Should tragedy come once again knocking, the entire San Luis Rey Downs staff are simply that much better prepared, said facility general manager Kevin Habell, from the driver’s seat of his golf buggy on a bright, crisp November morning that had been sculpted, it seemed, from a vast pristine hunk of crystal.
“Everyone has learned from that day - now we’re experts in the field,” said Habell. Routine safety meetings. An app on Habell’s phone, alerting him to nearby wildfires. “We know how to respond faster. It’s been a team building experience, that’s for sure.”

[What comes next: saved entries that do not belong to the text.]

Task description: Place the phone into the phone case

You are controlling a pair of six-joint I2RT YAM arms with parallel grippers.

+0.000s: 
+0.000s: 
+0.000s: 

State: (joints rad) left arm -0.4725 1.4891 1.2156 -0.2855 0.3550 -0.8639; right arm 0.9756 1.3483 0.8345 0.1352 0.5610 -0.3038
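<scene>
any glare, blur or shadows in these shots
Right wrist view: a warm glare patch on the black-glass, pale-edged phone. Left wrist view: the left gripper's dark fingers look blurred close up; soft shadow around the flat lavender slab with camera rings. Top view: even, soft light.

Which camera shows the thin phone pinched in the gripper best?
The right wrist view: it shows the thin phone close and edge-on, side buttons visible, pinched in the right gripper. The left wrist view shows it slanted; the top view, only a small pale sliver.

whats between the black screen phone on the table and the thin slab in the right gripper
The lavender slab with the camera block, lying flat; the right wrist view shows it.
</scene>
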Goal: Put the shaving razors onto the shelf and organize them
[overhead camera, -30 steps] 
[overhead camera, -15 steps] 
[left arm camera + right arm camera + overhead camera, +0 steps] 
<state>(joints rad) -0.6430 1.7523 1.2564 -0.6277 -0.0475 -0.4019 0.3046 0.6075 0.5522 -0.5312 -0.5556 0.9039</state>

‘If I was a good artist, I could draw you a perfect image’
As for the mental scars — well now, those are the sorts of things that no lick of paint can hide.
“I’ll still cry, oh yeah - probably once a month. You’ll think about it. Something just triggers it,” Habell admitted. Sometimes, provocation can be as nondescript as speaking with someone who was there that day. “The look in their eye, you can just tell,” he said.
“You’ll have in your mind a barn burning. Or, when you saw a horse carcass,” he added. “If I was a good artist, I could draw you a perfect image. The flames. The embers. Everything. The barns. The melted steel.”
As for Habell’s crew, “it hits them once in a while, you can tell,” he said. That’s why, every month, they gather for a BBQ on the grounds. “Once in a while we’ll bring up the day - just how crazy and how fast the fire hit. We’ll have little talks.”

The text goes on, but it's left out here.